For Associate Professor Fiona Amundsen the ongoing restrictions due to Covid-19 has meant she has had to adapt and pivot her art.
She was due to be artist in residence in Tokyo from August 2021 as her work "Our Remaining Breath" was exhibited at the Tokyo Biennale. Although she was not able to be in Tokyo, the work was exhibited, and Associate Professor Amundsen says she feels like the work could be expanded, once Auckland is out of lockdown, and international travel eventually becomes possible again.
""Our Remaining Breath", brings together three seemingly unrelated practices—rakugo, filmmaking, and zanshin. The project seeks to combine these practices in order to explore modalities for remembering and connecting with histories, related to Japan's imperial war efforts, that shape present-day society. The project works with local witness testimonies, rakugo methods of storytelling (namely listening and imagination), aikido practices of connection, and video documentation.
This project takes its title from the concept of zanshin, which is integral to the practice of aikido, a Japanese budō martial art, which Fiona practices.
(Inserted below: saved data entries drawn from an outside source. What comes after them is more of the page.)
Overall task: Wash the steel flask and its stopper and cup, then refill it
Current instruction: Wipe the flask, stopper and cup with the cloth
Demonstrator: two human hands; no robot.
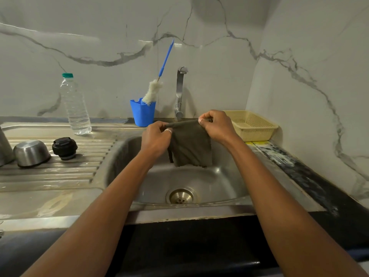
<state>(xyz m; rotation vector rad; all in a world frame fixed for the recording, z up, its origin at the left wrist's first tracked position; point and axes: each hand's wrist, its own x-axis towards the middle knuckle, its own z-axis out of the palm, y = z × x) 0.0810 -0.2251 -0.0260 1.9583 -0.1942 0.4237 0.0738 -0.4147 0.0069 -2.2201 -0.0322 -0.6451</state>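
Left hand point(157, 136) and right hand point(217, 126) each pinch the top edge of a dark cloth point(191, 146) above the sink point(219, 182), while well left of them cup point(32, 152), stopper point(64, 148) and flask point(4, 150) stand on the drainer point(60, 176), seemingly washed, refill pending.

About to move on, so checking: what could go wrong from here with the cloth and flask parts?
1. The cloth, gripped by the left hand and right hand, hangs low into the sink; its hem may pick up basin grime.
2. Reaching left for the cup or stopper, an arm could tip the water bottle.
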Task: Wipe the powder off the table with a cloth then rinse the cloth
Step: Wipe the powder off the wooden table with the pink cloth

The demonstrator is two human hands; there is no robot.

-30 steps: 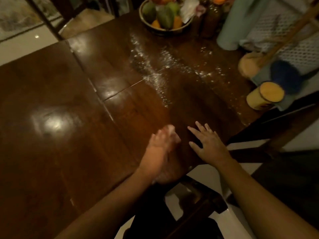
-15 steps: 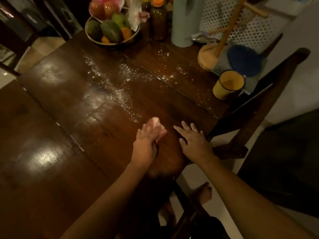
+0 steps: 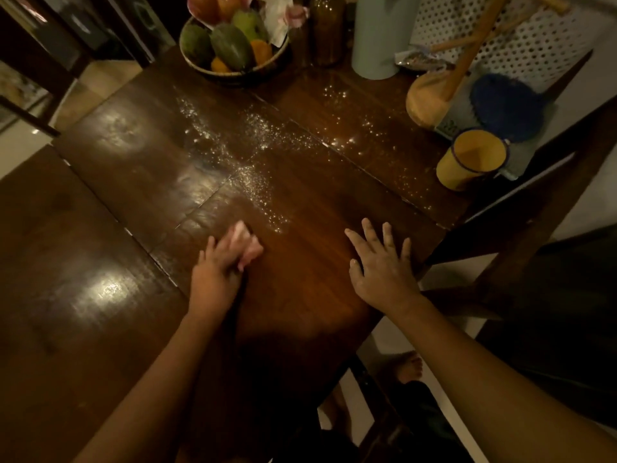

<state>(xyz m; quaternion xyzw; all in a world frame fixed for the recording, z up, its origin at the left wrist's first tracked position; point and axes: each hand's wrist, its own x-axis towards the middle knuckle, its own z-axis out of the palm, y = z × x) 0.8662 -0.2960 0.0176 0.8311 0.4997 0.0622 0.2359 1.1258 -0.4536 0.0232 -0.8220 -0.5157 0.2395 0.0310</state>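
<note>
On the head camera I see my left hand gripping a pink cloth, fingers curled over it, pressing it onto the dark wooden counter. The cloth sits well left of the yellow cup and nearer to me. My right hand lies flat with its fingers spread, grasping nothing, also left of the cup and nearer me. White powder lies scattered left of the cup, in a band that starts just beyond the cloth and runs toward the fruit bowl.
</note>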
"The Tokyo Biennale is centred in old Tokyo downtown; the area that bore the brunt of the Tokyo air raids and the devastation of World War II. It is in some ways the perfect location for "Our Remaining Breath", which captures memories and the legacy of Japan's imperial war efforts, as the area was so affected by the air raids.
"Zanshin translates as remaining mind, breath and body. The purpose of this concept in aikido is to practice a greater awareness of a technique just executed, or put differently, to develop an embodied consciousness with the continuity of a created and shared experience. This alertness is not a one-off instance, but rather functions as a kind of durational continuum that shifts away from any sense of concrete knowledge or experience gained through a technique. Instead, zanshin establishes a time and space where relational witnessing, watching, seeing, imagining, listening and thinking come together as one.
"As a practitioner of aikido, and a producer of filmic images, I have started to explore how zanshin is socio-politically and ethically relevant to the production and reception of lens-based images that negotiate the contemporary presence of historical colonial and imperial violence. Zanshin may enable a stronger socio-politically and ethically embodied relationship to how the past informs a collective understanding of the present.
""Our Remaining Breath" uses strategies of imagination, abstraction, connection, conscious presence and listening to explore how histories reside in the present. There is a focus on how to use a camera, as well as rakugo and zanshin practices to invite intergenerational connections between those who have directly experienced Japan's war histories, and those who breath its remains into the future. "Our Remaining Breath" aims to use past narratives as a way to think of alternatives to the growing sense of nationalism that, while present in Japan, is globally reaching.
"The strongest message of this work is that we must not allow imperial war crimes to be committed again."